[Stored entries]
┌──

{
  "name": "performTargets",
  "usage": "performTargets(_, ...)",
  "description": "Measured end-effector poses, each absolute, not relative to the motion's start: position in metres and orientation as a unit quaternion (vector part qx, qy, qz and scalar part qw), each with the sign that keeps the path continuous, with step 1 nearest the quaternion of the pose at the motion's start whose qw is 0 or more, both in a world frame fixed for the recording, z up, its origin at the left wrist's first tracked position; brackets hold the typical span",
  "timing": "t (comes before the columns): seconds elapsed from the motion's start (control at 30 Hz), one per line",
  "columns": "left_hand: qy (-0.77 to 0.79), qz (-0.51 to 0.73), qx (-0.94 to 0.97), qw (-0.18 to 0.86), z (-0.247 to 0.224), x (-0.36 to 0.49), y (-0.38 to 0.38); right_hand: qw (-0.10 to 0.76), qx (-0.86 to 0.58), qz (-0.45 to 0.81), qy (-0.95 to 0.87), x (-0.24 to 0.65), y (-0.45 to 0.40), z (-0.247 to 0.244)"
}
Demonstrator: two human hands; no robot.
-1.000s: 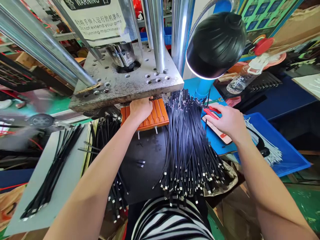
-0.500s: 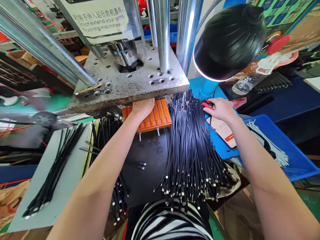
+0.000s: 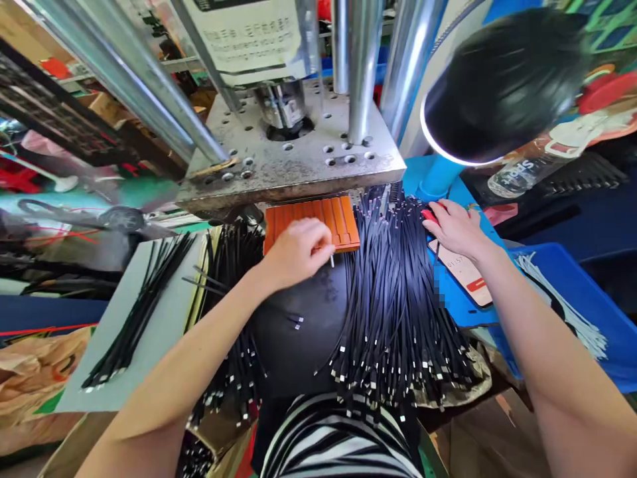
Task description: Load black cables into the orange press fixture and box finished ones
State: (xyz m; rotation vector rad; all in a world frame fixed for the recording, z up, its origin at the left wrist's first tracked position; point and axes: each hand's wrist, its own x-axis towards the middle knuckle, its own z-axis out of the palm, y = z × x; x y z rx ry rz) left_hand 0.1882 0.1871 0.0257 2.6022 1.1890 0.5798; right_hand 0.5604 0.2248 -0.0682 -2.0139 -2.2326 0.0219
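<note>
Left hand (image 3: 298, 255) curled at orange grooved block (image 3: 345, 222), below front of thick steel plate (image 3: 303, 166); pinch cannot be told. Red-handled tool (image 3: 428, 216) gripped by right hand (image 3: 458, 232), beside black cables (image 3: 393, 299). Fingers best kept clear of plate.

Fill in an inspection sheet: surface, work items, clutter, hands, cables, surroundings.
Surface: dark bench top, small loose connectors on it
Work items: orange grooved block by the metal plate; red-handled tool
Clutter: phone on a blue surface
Hands: left hand at the block's front, grip unclear; right hand holds the tool
Cables: black cables heaped right of the block, more leftward; white cables in a blue tray
Surroundings: lit lamp, clear bottle
</note>
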Motion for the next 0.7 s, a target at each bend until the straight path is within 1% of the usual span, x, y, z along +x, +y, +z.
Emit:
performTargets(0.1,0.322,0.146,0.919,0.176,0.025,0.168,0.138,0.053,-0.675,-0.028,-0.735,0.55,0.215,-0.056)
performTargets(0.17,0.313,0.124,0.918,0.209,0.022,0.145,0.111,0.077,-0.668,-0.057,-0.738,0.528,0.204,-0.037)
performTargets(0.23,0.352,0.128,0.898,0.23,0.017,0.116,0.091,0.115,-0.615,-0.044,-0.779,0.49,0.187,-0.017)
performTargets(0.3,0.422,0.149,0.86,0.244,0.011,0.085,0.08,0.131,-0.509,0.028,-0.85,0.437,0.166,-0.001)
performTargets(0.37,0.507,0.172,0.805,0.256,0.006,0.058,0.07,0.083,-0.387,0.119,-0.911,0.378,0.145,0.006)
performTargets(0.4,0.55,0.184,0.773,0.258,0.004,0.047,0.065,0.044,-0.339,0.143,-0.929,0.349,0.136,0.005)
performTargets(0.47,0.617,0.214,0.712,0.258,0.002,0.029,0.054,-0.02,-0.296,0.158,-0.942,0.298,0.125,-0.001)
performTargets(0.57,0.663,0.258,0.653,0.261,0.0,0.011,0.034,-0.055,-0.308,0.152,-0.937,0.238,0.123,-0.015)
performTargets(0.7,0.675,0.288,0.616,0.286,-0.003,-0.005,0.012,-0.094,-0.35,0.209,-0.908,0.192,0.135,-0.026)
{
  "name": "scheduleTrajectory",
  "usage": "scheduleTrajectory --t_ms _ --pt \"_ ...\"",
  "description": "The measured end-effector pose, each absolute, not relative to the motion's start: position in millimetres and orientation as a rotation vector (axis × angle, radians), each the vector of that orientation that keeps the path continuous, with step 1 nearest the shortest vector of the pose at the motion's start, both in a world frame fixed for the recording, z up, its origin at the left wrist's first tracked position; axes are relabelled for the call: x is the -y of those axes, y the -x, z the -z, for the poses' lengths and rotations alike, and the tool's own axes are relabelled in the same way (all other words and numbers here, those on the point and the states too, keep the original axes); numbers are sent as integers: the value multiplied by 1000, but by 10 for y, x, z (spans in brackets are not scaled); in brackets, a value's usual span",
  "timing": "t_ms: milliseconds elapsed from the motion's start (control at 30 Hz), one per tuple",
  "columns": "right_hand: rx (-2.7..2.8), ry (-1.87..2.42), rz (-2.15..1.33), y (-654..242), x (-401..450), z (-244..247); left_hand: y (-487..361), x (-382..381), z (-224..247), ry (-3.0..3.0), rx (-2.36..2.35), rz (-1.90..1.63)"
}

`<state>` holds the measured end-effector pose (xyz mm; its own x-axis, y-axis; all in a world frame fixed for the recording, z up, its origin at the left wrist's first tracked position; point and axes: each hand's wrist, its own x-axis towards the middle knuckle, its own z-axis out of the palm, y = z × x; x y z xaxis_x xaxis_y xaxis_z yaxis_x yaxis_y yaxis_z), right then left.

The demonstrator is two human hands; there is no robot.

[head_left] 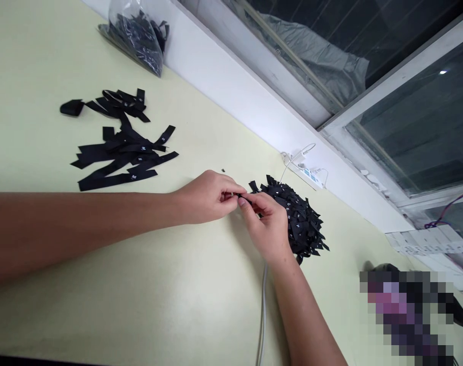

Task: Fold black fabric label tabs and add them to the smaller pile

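Observation:
My left hand [210, 197] and my right hand [269, 223] meet above the table, fingertips touching. Between their pinched fingers is a small black strip of ribbon [239, 194], mostly hidden by the fingers. Just beyond my right hand lies a big heap of short black ribbon strips [303, 218], several with small white marks; the hand covers part of it. To the left, past my left forearm, a looser spread of black ribbon strips [128, 152] lies on the table. A smaller cluster of strips [124, 104] is behind that spread.
A clear plastic bag [140, 38] with black pieces stands at the back left against the white ledge [231, 81]. A power strip [305, 173] with plugs sits by the ledge. A pale cable [262, 315] runs along the table [185, 295]. At the right, a blurred-out area [406, 310] hides something.

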<state>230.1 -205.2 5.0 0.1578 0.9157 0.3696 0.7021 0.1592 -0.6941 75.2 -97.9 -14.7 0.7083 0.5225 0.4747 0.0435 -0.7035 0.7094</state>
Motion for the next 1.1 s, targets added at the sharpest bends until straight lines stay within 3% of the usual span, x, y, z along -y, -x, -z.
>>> scheduleTrajectory --t_ms 667,933,1100 --pt "1492 1575 -271 -2154 2042 23 -771 1021 46 -1991 -608 -843" --pt "1238 1590 -609 -2274 1978 71 -784 1010 108 -2009 -653 -809" --pt "1171 1589 -648 -2278 1969 64 -788 1006 110 -1983 -651 -809"
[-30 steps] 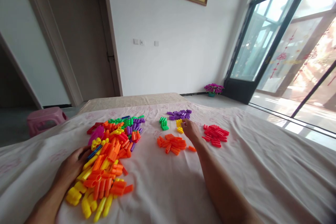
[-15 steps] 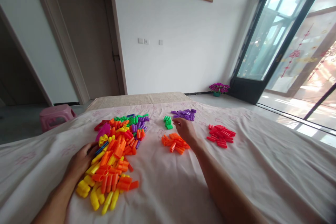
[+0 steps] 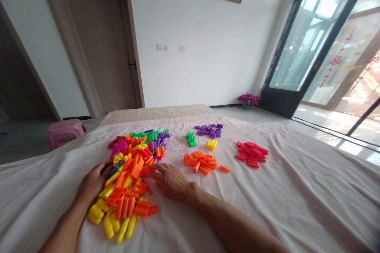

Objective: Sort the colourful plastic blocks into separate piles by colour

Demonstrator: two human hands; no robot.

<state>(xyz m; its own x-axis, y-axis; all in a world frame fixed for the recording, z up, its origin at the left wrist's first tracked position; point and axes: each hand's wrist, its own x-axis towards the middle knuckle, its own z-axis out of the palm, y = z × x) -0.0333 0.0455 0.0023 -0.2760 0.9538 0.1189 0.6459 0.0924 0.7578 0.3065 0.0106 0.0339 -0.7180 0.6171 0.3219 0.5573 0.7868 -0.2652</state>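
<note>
A mixed pile [image 3: 133, 168] of colored plastic pieces lies on the left of the pale cloth [image 3: 285, 189], between the two hands. The left hand [image 3: 94, 182] rests along the left edge of the pile, its fingers curled beside the blue pieces [image 3: 116, 168]. The right hand [image 3: 172, 182] reaches in from the right, fingers loosely bent at the red and orange pieces on that edge. Both sets of fingertips merge with the pile, so I cannot tell whether either hand grips anything. Yellow pieces gather at the pile's near end; green and purple ones lie at the far end, and a magenta piece [image 3: 118, 148] sits on the far left side. To the right, sorted by color, are a green group [image 3: 191, 139], a purple group [image 3: 212, 130] farthest away, a small yellow group [image 3: 211, 145] just nearer, and an orange group [image 3: 201, 161] nearest, with a single orange piece [image 3: 225, 168] apart on its right. A red group [image 3: 252, 153] lies farthest right. Beyond the cloth, a pink stool [image 3: 67, 132] stands at the far left.
</note>
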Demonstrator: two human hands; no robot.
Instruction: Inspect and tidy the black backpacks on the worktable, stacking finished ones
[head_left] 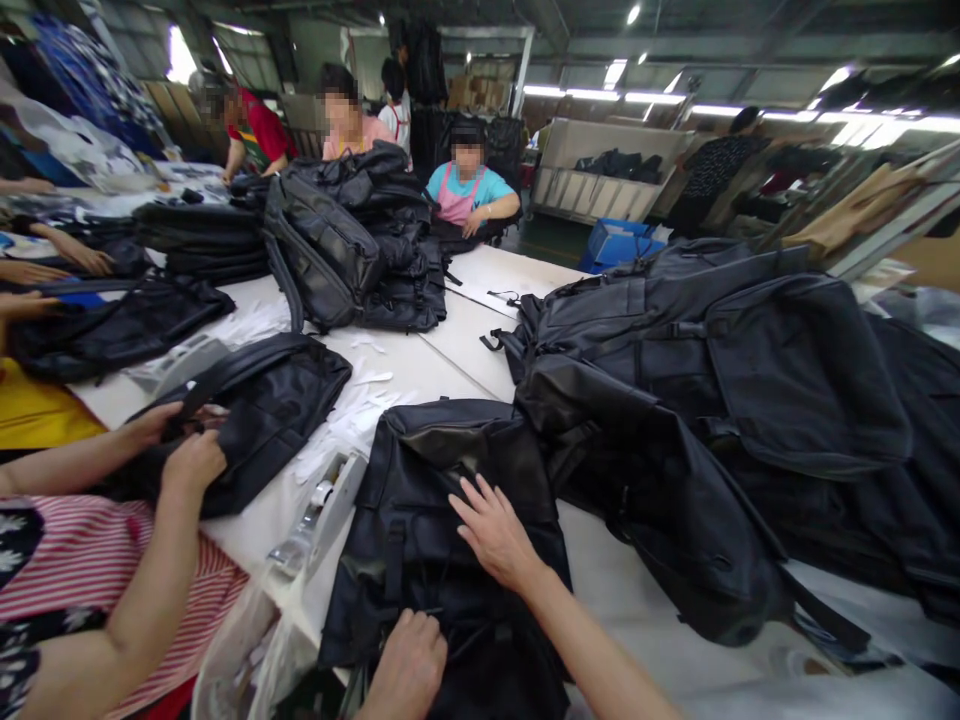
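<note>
A black backpack [450, 500] lies flat on the white table right before me, its top end pointing away. My right hand [495, 530] rests on its upper front with the fingers spread. Nearer to me, my left hand [409, 660] is at the lower left part of the bag, by a strap, with its fingers curled down. What those fingers hold, if anything, is hidden. A buckled strap [395, 565] runs down the bag's left side.
Black bags are piled at the right [802, 370] and far centre [352, 240]. A tape dispenser [322, 510] stands left of my bag, beside white paper strips [345, 420]. A co-worker's hands [191, 450] handle a bag at the left. More people work behind.
</note>
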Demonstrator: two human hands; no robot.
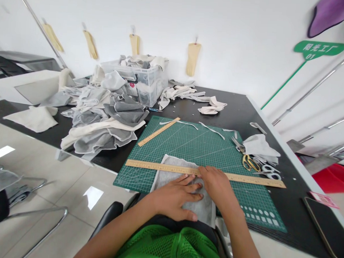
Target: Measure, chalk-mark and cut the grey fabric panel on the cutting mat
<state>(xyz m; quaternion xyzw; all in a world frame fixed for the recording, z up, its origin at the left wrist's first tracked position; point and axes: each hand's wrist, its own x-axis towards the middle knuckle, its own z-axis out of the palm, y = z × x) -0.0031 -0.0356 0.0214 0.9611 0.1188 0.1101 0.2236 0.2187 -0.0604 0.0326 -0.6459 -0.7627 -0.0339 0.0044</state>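
The left hand [178, 197] lies flat, grip wide, on grey fabric [166, 178] overhanging the near edge of a green cutting mat [216, 153]. The right hand [217, 184] rests on a long wooden ruler [170, 167] crossing that fabric; whether its grip pinches cannot be told. Beyond are gold-handled scissors [247, 159], a shorter ruler [159, 131] and, farther along the black worktop [236, 103], a clear plastic box [154, 84].

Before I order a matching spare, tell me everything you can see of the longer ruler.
The longer ruler is a straight, pale strip, apparently wooden, with fine markings. It lies crosswise over the grey cloth and green cutting mat, its right end jutting beyond the mat. The right hand rests on it; the left hand reaches its near edge, contact unclear.
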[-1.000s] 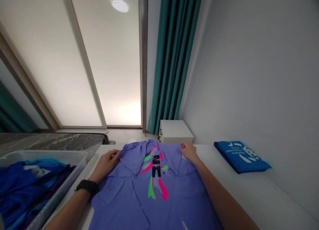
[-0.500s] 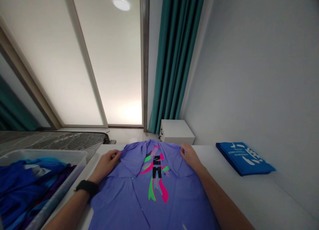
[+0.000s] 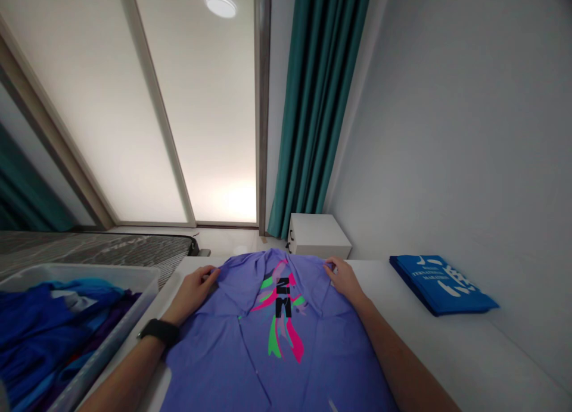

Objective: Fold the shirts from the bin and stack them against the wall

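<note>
From where I stand, the purple shirt (image 3: 214, 364) lies spread over the white table (image 3: 429, 352), between the 2 hands, its bright print facing up and its near end out of view. The left hand (image 3: 192, 290), with a black band (image 3: 161, 331) at the wrist, pinches the cloth at the shirt's far left corner between thumb and fingers. The right hand (image 3: 346, 281) has the far right corner in a similar fingertip pinch, so both grips are closed on fabric.

As for how far things have got, I'd say the shirt is opened out but only roughly smoothed: soft folds run across its far part, and a long crease slants down its left half. No part I can see is made into a compact bundle. On the right, near the wall, 1 blue garment (image 3: 451, 287) lies neatly folded, its white print up. On the left, the pale plastic bin (image 3: 134, 274) holds loose, heaped clothes (image 3: 27, 322), mostly blue, with some dark purple; these are unfolded.
</note>
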`<state>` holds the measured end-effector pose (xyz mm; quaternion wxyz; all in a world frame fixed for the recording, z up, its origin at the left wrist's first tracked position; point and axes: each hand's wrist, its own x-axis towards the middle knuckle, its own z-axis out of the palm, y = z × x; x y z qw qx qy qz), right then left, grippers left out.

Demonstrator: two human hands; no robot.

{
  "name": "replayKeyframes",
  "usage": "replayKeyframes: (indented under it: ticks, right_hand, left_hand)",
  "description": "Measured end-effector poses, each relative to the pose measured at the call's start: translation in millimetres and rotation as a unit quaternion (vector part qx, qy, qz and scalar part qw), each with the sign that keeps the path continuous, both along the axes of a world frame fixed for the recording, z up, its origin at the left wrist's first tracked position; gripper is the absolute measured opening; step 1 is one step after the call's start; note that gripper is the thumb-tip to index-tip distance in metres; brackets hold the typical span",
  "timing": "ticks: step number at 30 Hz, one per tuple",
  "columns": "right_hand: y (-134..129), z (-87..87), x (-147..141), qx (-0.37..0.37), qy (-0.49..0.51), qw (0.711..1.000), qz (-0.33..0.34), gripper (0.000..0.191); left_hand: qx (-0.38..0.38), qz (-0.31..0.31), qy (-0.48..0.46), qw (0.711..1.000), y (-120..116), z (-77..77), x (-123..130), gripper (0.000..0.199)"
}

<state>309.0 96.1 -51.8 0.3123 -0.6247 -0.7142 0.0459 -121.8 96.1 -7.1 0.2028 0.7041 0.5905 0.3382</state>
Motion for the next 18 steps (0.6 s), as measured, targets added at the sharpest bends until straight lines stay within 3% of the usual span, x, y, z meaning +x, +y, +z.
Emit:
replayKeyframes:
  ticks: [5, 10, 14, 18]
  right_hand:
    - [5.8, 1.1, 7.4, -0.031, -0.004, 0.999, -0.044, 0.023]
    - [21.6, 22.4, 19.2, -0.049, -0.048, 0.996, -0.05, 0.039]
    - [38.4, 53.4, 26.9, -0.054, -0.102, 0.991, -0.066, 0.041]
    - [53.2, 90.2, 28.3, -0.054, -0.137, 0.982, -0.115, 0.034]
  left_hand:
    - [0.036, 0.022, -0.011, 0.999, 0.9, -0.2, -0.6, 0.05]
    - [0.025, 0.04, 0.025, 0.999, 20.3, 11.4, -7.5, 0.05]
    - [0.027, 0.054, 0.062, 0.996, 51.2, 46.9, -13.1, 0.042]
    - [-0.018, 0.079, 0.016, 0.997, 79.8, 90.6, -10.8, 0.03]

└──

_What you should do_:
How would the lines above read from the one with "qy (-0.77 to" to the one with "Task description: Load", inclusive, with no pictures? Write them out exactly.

_Output for this task_:
  "columns": "left_hand: qy (-0.77 to 0.79), qz (-0.51 to 0.73), qx (-0.94 to 0.97), qw (-0.18 to 0.86), z (-0.247 to 0.224), x (-0.36 to 0.49), y (-0.38 to 0.38); right_hand: qw (-0.10 to 0.76), qx (-0.86 to 0.58), qz (-0.45 to 0.81), qy (-0.95 to 0.87), x (-0.24 to 0.65), y (-0.45 to 0.40), z (-0.247 to 0.244)"
}
Demonstrator: two human hands; no robot.
-1.000s: 
-0.500s: 
+0.000s: 
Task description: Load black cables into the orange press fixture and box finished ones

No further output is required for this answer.